* What the task asks *
A complete, exact copy of the records below is the required result.

━━ Given data

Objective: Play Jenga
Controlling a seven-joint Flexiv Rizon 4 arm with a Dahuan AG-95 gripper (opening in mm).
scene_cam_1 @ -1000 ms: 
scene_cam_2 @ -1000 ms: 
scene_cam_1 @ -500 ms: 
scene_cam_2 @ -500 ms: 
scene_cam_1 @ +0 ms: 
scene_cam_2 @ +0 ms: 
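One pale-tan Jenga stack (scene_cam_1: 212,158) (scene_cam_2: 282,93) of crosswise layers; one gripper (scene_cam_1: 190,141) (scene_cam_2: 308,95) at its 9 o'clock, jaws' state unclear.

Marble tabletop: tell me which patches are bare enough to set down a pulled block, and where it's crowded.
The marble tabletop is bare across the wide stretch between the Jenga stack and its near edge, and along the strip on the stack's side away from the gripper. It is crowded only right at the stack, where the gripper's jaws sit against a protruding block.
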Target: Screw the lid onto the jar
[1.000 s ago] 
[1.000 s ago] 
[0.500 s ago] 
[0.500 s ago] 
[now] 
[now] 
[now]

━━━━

* Answer space *
Objective: Play Jenga
Controlling a seven-joint Flexiv Rizon 4 arm with a Dahuan AG-95 gripper (opening in mm).
scene_cam_1 @ -1000 ms: 
scene_cam_2 @ -1000 ms: 
scene_cam_1 @ -500 ms: 
scene_cam_2 @ -500 ms: 
scene_cam_1 @ +0 ms: 
scene_cam_2 @ +0 ms: 
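One pale-tan Jenga stack (scene_cam_1: 212,158) (scene_cam_2: 282,93) of crosswise layers; one gripper (scene_cam_1: 190,141) (scene_cam_2: 308,95) at its 9 o'clock, jaws' state unclear.

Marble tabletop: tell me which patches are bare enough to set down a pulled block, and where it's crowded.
The marble tabletop is bare across the wide stretch between the Jenga stack and its near edge, and along the strip on the stack's side away from the gripper. It is crowded only right at the stack, where the gripper's jaws sit against a protruding block.
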Target: Screw the lid onto the jar
[1.000 s ago] 
[1.000 s ago] 
[0.500 s ago] 
[0.500 s ago] 
[now] 
[now] 
[now]

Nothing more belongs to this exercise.